I'm trying to connect from a local Spark job to my ADLS Gen 2 data lake to read some Databricks delta tables, which I've previously stored through a Databricks Notebook, but I'm getting a very weird exception, which I can't sort out:
Exception in thread "main" java.io.IOException: There is no primary group for UGI <xxx> (auth:SIMPLE)
at org.apache.hadoop.security.UserGroupInformation.getPrimaryGroupName(UserGroupInformation.java:1455)
at org.apache.hadoop.fs.azurebfs.AzureBlobFileSystemStore.<init>(AzureBlobFileSystemStore.java:136)

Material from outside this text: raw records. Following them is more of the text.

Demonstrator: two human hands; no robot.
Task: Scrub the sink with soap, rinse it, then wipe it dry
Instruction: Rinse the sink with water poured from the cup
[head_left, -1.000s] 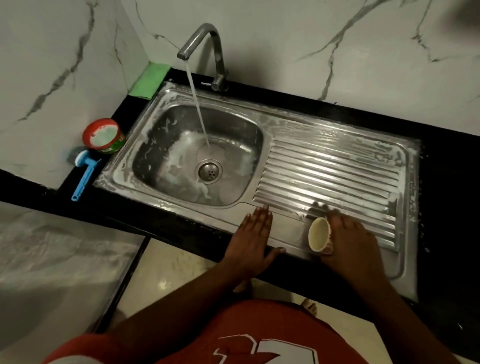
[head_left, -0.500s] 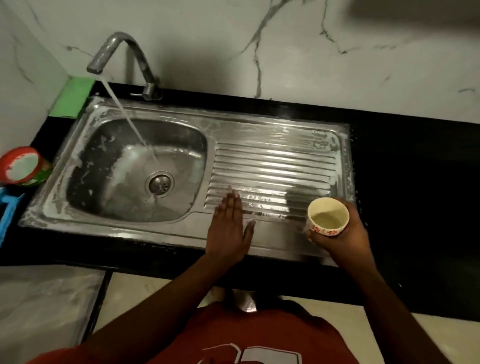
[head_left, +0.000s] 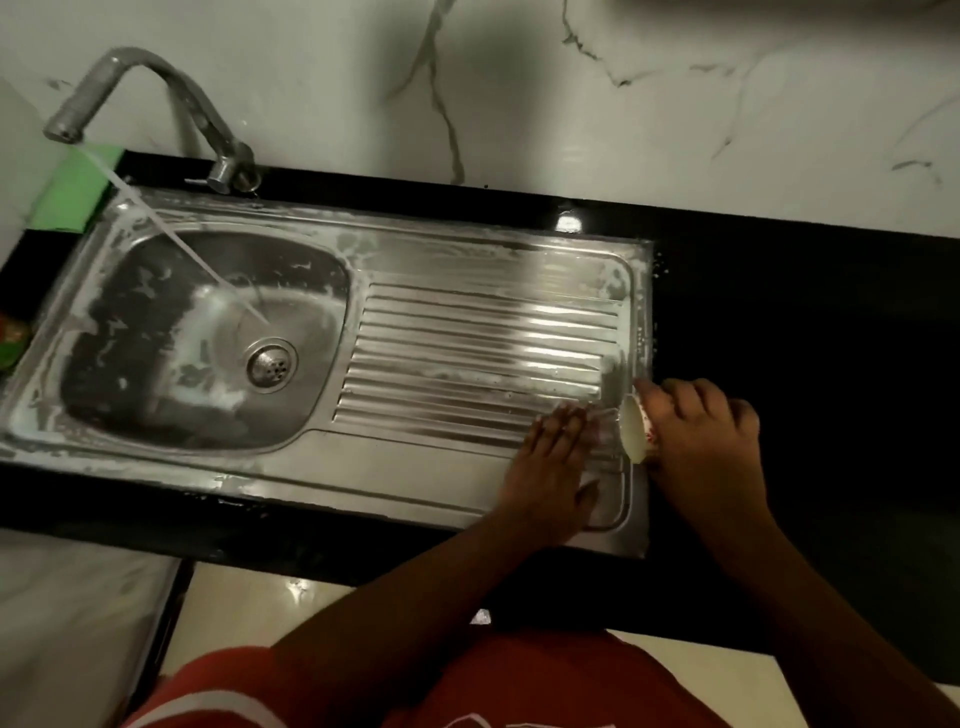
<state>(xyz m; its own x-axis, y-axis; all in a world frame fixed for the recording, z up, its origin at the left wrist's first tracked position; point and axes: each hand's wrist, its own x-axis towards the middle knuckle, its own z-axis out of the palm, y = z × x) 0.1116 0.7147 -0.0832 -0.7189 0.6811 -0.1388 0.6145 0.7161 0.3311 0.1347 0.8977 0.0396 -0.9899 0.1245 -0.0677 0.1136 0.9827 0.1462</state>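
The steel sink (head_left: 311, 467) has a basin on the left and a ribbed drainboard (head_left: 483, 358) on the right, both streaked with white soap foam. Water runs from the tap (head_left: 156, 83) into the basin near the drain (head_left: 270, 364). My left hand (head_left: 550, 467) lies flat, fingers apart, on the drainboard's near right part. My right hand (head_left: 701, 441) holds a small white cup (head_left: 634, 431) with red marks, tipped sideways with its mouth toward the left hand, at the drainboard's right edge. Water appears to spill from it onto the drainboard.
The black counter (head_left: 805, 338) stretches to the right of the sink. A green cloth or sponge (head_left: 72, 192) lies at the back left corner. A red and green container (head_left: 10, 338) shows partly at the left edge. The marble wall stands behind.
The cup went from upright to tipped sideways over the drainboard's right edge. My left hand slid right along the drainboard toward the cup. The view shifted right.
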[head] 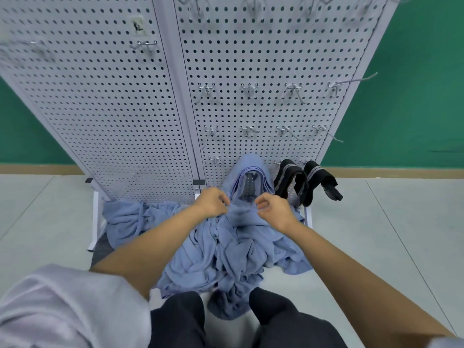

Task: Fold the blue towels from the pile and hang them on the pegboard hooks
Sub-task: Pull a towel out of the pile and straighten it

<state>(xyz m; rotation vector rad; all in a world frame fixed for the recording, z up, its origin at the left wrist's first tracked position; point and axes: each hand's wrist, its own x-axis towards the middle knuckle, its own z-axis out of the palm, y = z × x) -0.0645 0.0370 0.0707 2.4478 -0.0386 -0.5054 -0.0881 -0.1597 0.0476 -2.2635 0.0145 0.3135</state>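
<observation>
A heap of crumpled blue towels (226, 249) lies on the floor at the foot of the white pegboard (263, 59). One blue towel (251, 169) hangs draped over a hook in the bottom row. My left hand (212, 200) and my right hand (275, 209) are both just below that hanging towel, at the top of the heap. Each hand has curled fingers that pinch blue cloth, about a hand's width apart. Several bare metal hooks (248, 130) stick out of the board in rows above.
Two black-and-grey cloths (311, 180) hang on hooks right of the blue towel. The board's white base frame (96, 222) stands on a grey tiled floor, with a green wall (414, 96) behind. My dark-trousered knees (263, 310) are at the heap's near edge.
</observation>
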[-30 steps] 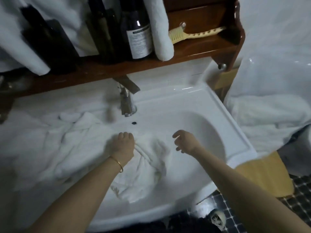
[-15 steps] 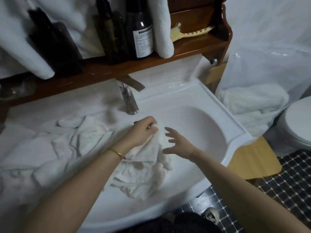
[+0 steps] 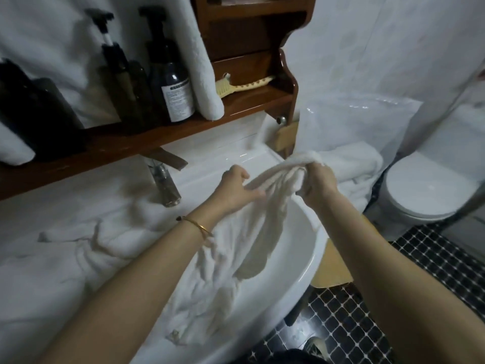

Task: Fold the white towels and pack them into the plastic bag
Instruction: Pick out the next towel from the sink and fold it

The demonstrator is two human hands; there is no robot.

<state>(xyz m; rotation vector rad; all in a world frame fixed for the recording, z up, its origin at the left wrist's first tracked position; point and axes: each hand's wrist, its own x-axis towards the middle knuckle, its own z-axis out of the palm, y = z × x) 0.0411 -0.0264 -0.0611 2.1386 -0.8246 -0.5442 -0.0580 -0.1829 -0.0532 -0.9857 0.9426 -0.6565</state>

at org.apache.hadoop.fs.azurebfs.AzureBlobFileSystem.initialize(AzureBlobFileSystem.java:108)
at org.apache.hadoop.fs.FileSystem.createFileSystem(FileSystem.java:3303)
at org.apache.hadoop.fs.FileSystem.access$200(FileSystem.java:124)
at org.apache.hadoop.fs.FileSystem$Cache.getInternal(FileSystem.java:3352)
at org.apache.hadoop.fs.FileSystem$Cache.get(FileSystem.java:3320)
at org.apache.hadoop.fs.FileSystem.get(FileSystem.java:479)
at org.apache.hadoop.fs.Path.getFileSystem(Path.java:361)
at org.apache.spark.sql.delta.DeltaTableUtils$.findDeltaTableRoot(DeltaTable.scala:94)
Searching around, I've not found many hints on this. One, which I tried was to pass the config "spark.hadoop.hive.server2.enable.doAs", "false", but it didn't help out.
I'm using io.delta 0.3.0, Spark 2.4.2_2.12 and azure-hadoop 3.2.0. I can connect to my Gen 2 account without issues through an Azure Databricks Cluster/ Notebook.
I'm using code like the folling:
try(final SparkSession spark = SparkSession.builder().appName("DeltaLake").master("local[*]").getOrCreate()) {
//spark.conf().set("spark.hadoop.hive.server2.enable.doAs", "false");
spark.conf().set("fs.azure.account.key.stratify.dfs.core.windows.net", "my gen 2 key");
spark.read().format("delta").load("abfss://[email protected]/Test");
}